Even if we deny being at all superstitious, you'd never catch us putting new shoes on the table. Most of us have inherited the odd superstition we follow subconsciously in our day-to-day lives.
And it turns out there are many interesting beliefs from around the world surrounding how we clean. So, if you're gearing up for a post-Christmas deep clean, get your best cleaning products ready and take note of these funny superstitions, or 2022 could be unlucky...
Cleaning expert Joyce French from HomeHow (opens in new tab) has shared some of the strangest cleaning superstitions from around the world.
1. Europe - Don't spill salt
The idea that spilt salt brings bad luck comes from ancient Rome, when salt was a precious ingredient. The common superstition in the UK can be reversed by throwing some salt over your shoulder. This will 'blind the devil from taking your soul.' Phew!
2. United States - Don't wash your clothes on New Year's Day
This common superstition around doing laundry on January 1st is thought to have come from the southern states. There are many adaptations of this myth - some say it could 'wash a loved one away' or, less melodramatically, 'wash away good luck.'
Others think starting the year with laundry will attract a year of hard work and never-ending chores. Sounds familiar...
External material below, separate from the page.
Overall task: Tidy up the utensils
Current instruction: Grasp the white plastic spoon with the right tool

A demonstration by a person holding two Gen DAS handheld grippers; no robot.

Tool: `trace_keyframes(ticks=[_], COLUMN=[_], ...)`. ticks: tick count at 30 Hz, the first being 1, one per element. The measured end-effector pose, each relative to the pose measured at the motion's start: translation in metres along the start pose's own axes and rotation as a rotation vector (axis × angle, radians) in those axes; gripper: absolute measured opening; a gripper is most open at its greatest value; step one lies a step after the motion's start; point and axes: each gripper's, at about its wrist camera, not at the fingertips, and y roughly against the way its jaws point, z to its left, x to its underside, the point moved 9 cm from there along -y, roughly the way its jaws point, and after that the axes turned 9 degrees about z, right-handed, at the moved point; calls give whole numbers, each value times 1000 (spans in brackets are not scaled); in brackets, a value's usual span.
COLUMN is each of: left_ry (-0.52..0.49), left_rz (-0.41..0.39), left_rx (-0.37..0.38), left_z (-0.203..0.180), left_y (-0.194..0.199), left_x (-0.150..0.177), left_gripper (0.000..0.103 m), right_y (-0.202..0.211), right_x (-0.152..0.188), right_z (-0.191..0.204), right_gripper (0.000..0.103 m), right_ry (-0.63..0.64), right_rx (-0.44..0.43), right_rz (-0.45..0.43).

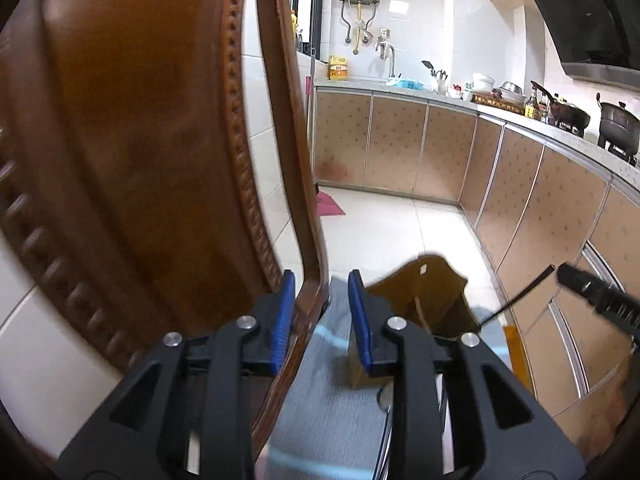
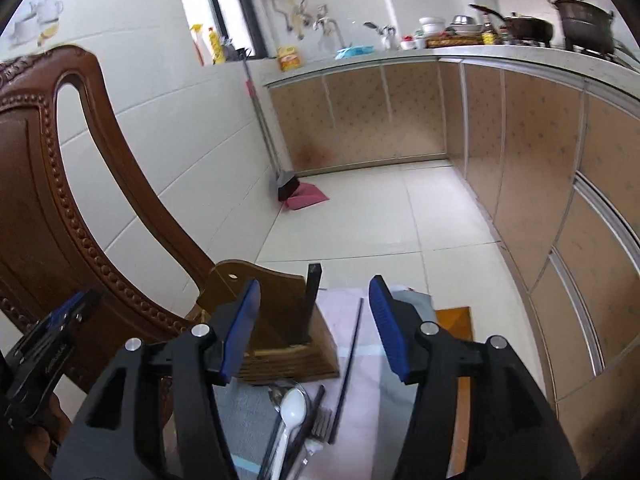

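Wooden holder: a brown utensil block (image 2: 280,320) stands on a pale cloth (image 2: 360,360), with one black chopstick (image 2: 313,300) upright in it.
Loose chopstick: a second black chopstick (image 2: 350,352) lies on the cloth just right of the block, touching neither pad.
Utensil pile: a white plastic spoon (image 2: 294,404), a metal spoon (image 2: 276,394), a fork (image 2: 322,426) and more dark chopsticks lie together in front of the block (near the camera).
Right gripper (image 2: 314,320): blue pads well apart, nothing pressed between them; the block and the loose chopstick show in the gap beyond.
Left gripper (image 1: 322,312): pads parted by a narrower gap, gripping nothing; beside the carved wooden chair back (image 1: 160,140).
Left-wrist view: the block (image 1: 420,300) sits just beyond the right pad, and the other gripper's tip shows at the right edge.
Background: tiled floor (image 2: 360,220), kitchen cabinets (image 2: 380,112).
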Motion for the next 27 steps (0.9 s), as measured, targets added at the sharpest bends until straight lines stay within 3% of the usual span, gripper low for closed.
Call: trace_keyframes(ticks=[4,6,10,13,21,25,26,27], left_ry=[-9,-17,-10,-15,-27,-19,-18,-17], left_rz=[93,182,354,426,477,492,494,496], left_rx=[60,95,125,115,120,129,131,133], left_z=[0,-4,-10,-16,-17,-14,-15,-15], left_y=[4,-11,-46,-56,-63,-67,-66,-66], left_x=[50,85,151,190,218,224,225,226], left_gripper=[27,27,27,27,33,34,34,34], right_y=[18,4,-65,-108,-164,-170,-171,-171], right_x=[32,64,135,168,204,206,207,208], right_z=[-35,-53,-55,-29,29,36,38,39], right_gripper=[56,56,43,42,43,43,42,31], right_ry=[-82,-133,-179,-162,-15,32,39,49], right_rx=[17,45,7,-47,14,57,57,62], right_rz=[23,94,343,478,609,601,602,602])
2. Brazil - Don't sweep over someone's feet
According to superstitions from South America, if a broom sweeps over your feet, you will be single for the rest of your life, and die a spinster. There is however a way to reverse the spell.
All you need to do to lift the curse is to spit on the broom immediately.
3. Russia - Don't take the bins out at night
Slavic superstition says that you should never take your trash out at night. Why? Because once the sun has set, evil spirits can roam freely.
These evil spirits might use your trash in their rituals. Another version of the superstition says that taking your best kitchen bin out at night makes it look like you're hiding something.
4. Malaysia - Be careful how you store your brooms
A second broom-related superstition originates from Southeast Asia. Your broom cannot touch the ground when it's not in use, according to a Malaysian superstition.
If it does, it could sweep away the household's good luck. Overlapping or stacked brooms could also cause family disagreements.